▶ _Requirement_
Please give back the listing exactly as it reads.

▶ _Information supplied_
_ _ _ _ _

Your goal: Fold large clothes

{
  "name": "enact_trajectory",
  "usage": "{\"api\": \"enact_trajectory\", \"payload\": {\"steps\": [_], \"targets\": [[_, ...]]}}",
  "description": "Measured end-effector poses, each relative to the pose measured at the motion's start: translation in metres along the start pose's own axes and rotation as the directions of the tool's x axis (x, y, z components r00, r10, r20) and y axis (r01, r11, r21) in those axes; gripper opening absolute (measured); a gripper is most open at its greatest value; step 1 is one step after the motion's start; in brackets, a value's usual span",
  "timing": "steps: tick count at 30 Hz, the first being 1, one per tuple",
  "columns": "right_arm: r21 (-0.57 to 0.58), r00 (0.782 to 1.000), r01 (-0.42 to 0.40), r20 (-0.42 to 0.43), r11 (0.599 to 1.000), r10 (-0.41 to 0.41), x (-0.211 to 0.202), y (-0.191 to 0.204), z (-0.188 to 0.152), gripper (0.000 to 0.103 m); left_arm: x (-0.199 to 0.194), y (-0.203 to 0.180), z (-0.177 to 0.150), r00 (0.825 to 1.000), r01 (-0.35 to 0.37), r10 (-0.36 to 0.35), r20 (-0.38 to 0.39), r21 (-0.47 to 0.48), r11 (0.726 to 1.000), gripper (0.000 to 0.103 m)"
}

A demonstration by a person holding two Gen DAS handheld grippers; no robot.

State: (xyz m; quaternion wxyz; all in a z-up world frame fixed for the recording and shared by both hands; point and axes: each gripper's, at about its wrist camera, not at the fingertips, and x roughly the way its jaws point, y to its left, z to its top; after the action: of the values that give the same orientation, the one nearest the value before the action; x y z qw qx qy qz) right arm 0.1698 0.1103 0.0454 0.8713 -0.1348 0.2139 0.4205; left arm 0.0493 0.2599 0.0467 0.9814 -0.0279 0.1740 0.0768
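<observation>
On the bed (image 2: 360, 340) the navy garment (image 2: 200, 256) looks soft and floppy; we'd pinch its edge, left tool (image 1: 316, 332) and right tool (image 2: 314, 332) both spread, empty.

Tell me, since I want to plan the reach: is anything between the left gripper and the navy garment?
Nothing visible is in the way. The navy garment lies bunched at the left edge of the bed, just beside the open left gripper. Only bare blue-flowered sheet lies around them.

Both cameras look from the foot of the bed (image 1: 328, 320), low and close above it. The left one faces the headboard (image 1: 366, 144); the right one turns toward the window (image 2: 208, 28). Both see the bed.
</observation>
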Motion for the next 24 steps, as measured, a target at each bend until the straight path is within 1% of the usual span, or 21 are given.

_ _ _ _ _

▶ _Response_
Your goal: Fold large clothes

{
  "name": "enact_trajectory",
  "usage": "{\"api\": \"enact_trajectory\", \"payload\": {\"steps\": [_], \"targets\": [[_, ...]]}}",
  "description": "Measured end-effector poses, each relative to the pose measured at the motion's start: translation in metres along the start pose's own axes and rotation as the directions of the tool's x axis (x, y, z components r00, r10, r20) and y axis (r01, r11, r21) in those axes; gripper opening absolute (measured); a gripper is most open at its greatest value; step 1 is one step after the motion's start; in brackets, a value's usual span",
  "timing": "steps: tick count at 30 Hz, the first being 1, one per tuple",
  "columns": "right_arm: r21 (-0.57 to 0.58), r00 (0.782 to 1.000), r01 (-0.42 to 0.40), r20 (-0.42 to 0.43), r11 (0.599 to 1.000), r10 (-0.41 to 0.41), x (-0.211 to 0.202), y (-0.191 to 0.204), z (-0.188 to 0.152), gripper (0.000 to 0.103 m); left_arm: x (-0.199 to 0.194), y (-0.203 to 0.180), z (-0.177 to 0.150), r00 (0.825 to 1.000), r01 (-0.35 to 0.37), r10 (-0.36 to 0.35), r20 (-0.38 to 0.39), r21 (-0.47 to 0.48), r11 (0.726 to 1.000), gripper (0.000 to 0.103 m)"
}

A demonstration by a person holding two Gen DAS handheld grippers; no robot.

State: (xyz m; quaternion wxyz; all in a z-up world frame fixed for the recording and shared by both hands; point and axes: each gripper's, at about its wrist camera, not at the fingertips, and x roughly the way its jaws point, y to its left, z to its top; after the action: of the values that give the same orientation, the one nearest the value before the action; x y z qw qx qy qz) right arm 0.1698 0.1103 0.0454 0.8713 -0.1348 0.2139 0.4205; left arm 0.0493 0.2599 0.0467 0.9814 -0.0279 0.1740 0.0768
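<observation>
On the bed (image 2: 360, 340) the navy garment (image 2: 200, 256) looks soft and floppy; we'd pinch its edge, left tool (image 1: 316, 332) and right tool (image 2: 314, 332) both spread, empty.

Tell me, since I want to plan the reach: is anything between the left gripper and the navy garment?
Nothing visible is in the way. The navy garment lies bunched at the left edge of the bed, just beside the open left gripper. Only bare blue-flowered sheet lies around them.

Both cameras look from the foot of the bed (image 1: 328, 320), low and close above it. The left one faces the headboard (image 1: 366, 144); the right one turns toward the window (image 2: 208, 28). Both see the bed.
</observation>
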Motion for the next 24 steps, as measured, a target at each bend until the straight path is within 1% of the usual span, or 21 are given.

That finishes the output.